• **Work instruction**: Everything from the line containing "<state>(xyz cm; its" through the final line of the material is to be restated word for word, and only that.
Start of Dataset section
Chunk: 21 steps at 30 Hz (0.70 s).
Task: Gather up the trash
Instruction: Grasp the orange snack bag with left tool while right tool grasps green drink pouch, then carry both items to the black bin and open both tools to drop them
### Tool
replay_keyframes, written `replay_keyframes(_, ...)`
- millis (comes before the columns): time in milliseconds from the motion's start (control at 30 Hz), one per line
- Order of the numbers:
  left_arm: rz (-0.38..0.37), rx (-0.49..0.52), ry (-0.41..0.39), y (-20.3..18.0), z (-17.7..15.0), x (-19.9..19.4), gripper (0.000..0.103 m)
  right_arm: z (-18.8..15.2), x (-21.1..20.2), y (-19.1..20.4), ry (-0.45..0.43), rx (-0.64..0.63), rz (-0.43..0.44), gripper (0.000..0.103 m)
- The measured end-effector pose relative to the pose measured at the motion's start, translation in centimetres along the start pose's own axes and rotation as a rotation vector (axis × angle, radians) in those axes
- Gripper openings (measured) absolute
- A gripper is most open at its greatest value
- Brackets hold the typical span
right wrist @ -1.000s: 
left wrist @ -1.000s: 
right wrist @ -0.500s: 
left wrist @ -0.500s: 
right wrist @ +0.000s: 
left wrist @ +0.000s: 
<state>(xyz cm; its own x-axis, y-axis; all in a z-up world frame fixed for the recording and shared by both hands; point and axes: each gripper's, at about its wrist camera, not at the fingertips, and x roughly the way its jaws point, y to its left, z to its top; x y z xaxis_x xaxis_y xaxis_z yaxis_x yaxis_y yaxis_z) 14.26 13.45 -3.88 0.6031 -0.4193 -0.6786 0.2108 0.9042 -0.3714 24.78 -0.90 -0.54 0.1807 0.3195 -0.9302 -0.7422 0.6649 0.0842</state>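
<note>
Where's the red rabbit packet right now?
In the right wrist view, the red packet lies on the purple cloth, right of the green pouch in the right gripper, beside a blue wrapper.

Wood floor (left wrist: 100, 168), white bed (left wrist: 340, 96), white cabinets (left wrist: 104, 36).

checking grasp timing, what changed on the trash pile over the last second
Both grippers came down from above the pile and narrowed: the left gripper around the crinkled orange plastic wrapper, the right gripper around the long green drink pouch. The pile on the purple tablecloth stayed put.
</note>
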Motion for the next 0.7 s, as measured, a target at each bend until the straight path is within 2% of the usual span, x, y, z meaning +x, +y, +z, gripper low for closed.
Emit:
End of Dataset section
• **Answer box**:
<state>(xyz cm; its own x-axis, y-axis; all in a z-up world frame fixed for the recording and shared by both hands; point and axes: each gripper's, at about its wrist camera, not at the fingertips, and x roughly the way its jaws point, y to its left, z to its top; x y z xaxis_x xaxis_y xaxis_z yaxis_x yaxis_y yaxis_z) 14.26 13.45 -3.88 0.6031 -0.4193 -0.6786 0.2108 0.9042 -0.3714 24.78 -0.90 -0.54 0.1807 0.3195 -0.9302 -0.7422 0.6649 0.0842</state>
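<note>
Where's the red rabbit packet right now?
In the right wrist view, the red packet lies on the purple cloth, right of the green pouch in the right gripper, beside a blue wrapper.

Wood floor (left wrist: 100, 168), white bed (left wrist: 340, 96), white cabinets (left wrist: 104, 36).

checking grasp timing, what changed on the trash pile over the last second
Both grippers came down from above the pile and narrowed: the left gripper around the crinkled orange plastic wrapper, the right gripper around the long green drink pouch. The pile on the purple tablecloth stayed put.
</note>
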Motion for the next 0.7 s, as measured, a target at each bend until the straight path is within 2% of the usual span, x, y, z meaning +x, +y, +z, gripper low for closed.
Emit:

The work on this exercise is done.